Кате очень не понравилось то состояние, в котором она оказалась. Она с силой дернула руками, но только причинила себе боль вмиг врезавшимися в запястья веревками.
Егор достал из ящика прикроватной тумбы миндальное масло и щедро смазал им руки. Потом сел на край кровати, положил скользкие ладони ей на грудь и сжал – сначала мягко, а потом все сильнее, сдавливая и скручивая острые темные соски, пока нежная кожа не стала ярко-розовой, а Катя не начала вскрикивать и беспомощно ерзать по простыни.
Чувствуя, как дико бьется ее сердце под его ладонями, он немного ослабил хватку.
– Следы на коже от прикосновений великолепны… – Убирая руки, Егор с наслаждением впился взглядом в ее вздымающуюся от волнения и страха грудь.
– Достаточно, – охрипшим, сбивающимся голосом попросила она.
– Достаточно? Разве ты не знаешь, что модель до самого окончания работы мастера должна молчать? – Он гневно сверкнул глазами.
– Знаю… – Катя поникла и снова закрыла глаза.
Больше всего на свете она жалела, что позволила Егору себя привязать.
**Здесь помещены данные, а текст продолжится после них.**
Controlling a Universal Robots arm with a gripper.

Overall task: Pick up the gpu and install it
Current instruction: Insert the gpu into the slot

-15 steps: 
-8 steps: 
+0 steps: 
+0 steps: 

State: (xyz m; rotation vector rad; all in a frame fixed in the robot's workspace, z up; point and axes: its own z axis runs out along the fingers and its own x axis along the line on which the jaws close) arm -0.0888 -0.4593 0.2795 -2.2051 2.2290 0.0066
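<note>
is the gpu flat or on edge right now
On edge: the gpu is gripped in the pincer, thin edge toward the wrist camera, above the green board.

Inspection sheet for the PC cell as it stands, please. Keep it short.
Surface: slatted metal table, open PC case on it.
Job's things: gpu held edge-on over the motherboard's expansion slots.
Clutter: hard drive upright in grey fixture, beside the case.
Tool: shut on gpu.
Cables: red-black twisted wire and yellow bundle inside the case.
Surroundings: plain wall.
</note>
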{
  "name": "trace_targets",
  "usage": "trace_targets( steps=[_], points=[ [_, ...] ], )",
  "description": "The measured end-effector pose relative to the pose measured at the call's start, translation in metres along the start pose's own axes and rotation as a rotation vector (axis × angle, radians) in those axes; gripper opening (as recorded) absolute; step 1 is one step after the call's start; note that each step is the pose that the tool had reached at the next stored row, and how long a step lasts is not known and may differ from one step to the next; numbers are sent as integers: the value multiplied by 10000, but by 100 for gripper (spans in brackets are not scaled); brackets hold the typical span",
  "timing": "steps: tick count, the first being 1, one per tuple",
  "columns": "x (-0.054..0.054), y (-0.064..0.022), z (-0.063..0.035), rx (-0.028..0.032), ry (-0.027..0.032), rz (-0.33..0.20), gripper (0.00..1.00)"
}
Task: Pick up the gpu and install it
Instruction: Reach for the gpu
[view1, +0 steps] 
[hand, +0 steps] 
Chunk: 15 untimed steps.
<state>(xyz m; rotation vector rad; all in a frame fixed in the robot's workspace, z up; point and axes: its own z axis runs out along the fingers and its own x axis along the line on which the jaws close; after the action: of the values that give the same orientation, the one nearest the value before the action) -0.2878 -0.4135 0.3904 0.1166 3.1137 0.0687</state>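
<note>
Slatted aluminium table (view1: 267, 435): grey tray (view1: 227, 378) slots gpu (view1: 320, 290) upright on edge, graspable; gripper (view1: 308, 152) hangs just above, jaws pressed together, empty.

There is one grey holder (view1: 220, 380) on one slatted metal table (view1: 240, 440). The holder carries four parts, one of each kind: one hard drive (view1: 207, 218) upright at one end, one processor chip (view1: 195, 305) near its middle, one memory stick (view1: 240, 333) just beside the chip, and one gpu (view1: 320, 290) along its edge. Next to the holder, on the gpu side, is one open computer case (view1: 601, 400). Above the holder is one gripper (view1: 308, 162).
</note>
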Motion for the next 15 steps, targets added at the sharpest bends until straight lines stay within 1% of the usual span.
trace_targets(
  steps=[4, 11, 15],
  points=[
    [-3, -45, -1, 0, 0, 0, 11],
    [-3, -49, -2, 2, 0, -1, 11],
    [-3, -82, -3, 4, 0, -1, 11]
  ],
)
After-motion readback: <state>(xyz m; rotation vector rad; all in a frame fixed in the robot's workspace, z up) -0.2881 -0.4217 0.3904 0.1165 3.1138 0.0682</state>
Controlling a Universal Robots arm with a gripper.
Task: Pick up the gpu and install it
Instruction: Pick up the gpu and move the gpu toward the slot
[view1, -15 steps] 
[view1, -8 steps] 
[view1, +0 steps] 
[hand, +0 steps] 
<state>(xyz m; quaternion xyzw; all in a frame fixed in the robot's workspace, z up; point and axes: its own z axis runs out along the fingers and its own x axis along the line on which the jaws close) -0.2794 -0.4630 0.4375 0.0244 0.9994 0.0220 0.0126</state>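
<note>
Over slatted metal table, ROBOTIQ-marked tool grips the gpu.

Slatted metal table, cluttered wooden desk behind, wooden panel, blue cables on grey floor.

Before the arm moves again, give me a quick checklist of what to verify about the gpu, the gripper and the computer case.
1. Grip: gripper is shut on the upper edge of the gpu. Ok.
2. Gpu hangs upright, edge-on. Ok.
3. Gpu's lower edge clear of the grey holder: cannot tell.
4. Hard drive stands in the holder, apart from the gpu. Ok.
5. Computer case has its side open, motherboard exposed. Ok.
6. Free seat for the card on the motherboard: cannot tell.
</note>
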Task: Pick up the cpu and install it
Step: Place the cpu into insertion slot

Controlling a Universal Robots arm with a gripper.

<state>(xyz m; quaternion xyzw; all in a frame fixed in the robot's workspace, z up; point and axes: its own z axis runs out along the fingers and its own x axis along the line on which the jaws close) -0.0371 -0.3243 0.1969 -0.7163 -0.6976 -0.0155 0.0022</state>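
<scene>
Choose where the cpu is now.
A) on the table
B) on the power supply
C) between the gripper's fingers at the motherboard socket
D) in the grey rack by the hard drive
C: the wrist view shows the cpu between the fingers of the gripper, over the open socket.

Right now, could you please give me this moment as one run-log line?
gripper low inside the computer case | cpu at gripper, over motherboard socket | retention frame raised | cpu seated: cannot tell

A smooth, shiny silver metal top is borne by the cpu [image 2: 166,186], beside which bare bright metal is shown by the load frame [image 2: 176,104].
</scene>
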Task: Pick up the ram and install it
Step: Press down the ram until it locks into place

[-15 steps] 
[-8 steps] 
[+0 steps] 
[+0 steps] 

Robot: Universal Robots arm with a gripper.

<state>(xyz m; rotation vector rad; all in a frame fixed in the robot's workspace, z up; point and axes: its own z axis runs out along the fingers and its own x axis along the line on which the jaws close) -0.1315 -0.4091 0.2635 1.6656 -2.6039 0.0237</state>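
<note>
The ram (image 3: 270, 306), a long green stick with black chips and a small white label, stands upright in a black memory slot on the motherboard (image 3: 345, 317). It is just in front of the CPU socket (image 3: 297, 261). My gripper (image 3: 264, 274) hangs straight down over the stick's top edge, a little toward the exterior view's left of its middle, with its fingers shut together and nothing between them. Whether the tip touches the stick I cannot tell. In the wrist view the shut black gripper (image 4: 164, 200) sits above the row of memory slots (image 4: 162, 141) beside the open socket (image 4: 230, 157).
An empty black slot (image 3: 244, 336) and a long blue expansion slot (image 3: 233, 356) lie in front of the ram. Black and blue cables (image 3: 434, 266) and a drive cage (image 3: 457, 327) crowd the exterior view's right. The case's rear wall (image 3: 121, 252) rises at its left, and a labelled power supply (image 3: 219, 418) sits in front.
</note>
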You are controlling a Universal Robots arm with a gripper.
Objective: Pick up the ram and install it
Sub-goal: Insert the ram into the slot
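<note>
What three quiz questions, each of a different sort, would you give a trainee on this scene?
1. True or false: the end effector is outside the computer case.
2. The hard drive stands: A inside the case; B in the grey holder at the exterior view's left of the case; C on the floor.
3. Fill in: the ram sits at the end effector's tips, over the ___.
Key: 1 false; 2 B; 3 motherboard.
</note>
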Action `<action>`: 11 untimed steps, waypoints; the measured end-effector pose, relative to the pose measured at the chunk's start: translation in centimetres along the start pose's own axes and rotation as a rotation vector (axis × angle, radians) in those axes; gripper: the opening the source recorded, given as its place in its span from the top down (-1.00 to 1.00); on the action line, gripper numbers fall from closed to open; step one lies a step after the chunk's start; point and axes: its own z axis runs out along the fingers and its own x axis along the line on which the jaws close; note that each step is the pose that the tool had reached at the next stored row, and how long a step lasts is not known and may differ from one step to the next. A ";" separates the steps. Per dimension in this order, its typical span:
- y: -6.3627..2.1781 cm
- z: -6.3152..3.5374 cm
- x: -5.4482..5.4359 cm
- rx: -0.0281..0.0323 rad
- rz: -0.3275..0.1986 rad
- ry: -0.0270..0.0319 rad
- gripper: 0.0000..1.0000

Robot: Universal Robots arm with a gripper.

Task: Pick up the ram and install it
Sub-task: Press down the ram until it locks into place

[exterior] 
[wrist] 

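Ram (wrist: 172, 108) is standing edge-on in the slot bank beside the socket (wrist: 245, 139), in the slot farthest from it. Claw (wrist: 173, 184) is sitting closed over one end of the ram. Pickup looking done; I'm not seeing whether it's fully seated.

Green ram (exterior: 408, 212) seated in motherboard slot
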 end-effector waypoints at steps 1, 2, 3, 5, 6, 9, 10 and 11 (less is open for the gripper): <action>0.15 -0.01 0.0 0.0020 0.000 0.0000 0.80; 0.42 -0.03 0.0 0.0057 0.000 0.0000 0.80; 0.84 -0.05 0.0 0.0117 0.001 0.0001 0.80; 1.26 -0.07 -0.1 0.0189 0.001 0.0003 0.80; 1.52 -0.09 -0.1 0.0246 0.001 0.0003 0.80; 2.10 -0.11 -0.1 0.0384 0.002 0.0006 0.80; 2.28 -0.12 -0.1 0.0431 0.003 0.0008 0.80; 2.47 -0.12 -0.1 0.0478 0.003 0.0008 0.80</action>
Теперь он не отпустит ее, пока полностью не насладится каким-то новшеством, которое так поразило его воображение на съемках для порножурнала. И если она будет хорошо себя вести, не нарушая правил, завтра он подарит ей какую-нибудь дорогую безделушку с бриллиантами. А если начнет брыкаться, в наказание он не отпустит ее до самого утра.
Егор снова щедро налил масла, и его ладони легли ей на живот. Пальцы сжимали и гладили, скользили все ниже, властно разводя её стройные ноги, и заставляя вздрагивать от жестких прикосновений. Никаких дорожек из поцелуев – только грубые, собственнические прикосновения, заставляющие ерзать и всхлипывать. Так работает мастер. Ему нельзя мешать.
Катя постаралась расслабиться и просто терпеть. Но она задыхалась от паники, а запах миндального масла сводил ее с ума. Егор не отвяжет ее, пока не закончит свой странный процесс, больше походящий на извращение, чем на любовные игры. Сейчас она не его гражданская жена. Она – модель, которая за провинность должна позволить мастеру работать так, как ему того хочется.
– Как же ты прекрасна, моя муза! – с вожделением выдыхал Егор. – Как жаль, что у меня нет профессиональной камеры, чтобы запечатлеть тебя сейчас, такую беспомощную и покорную…
Катя знала, что он не посмеет снимать. Таков был еще один негласный уговор: никаких съемок.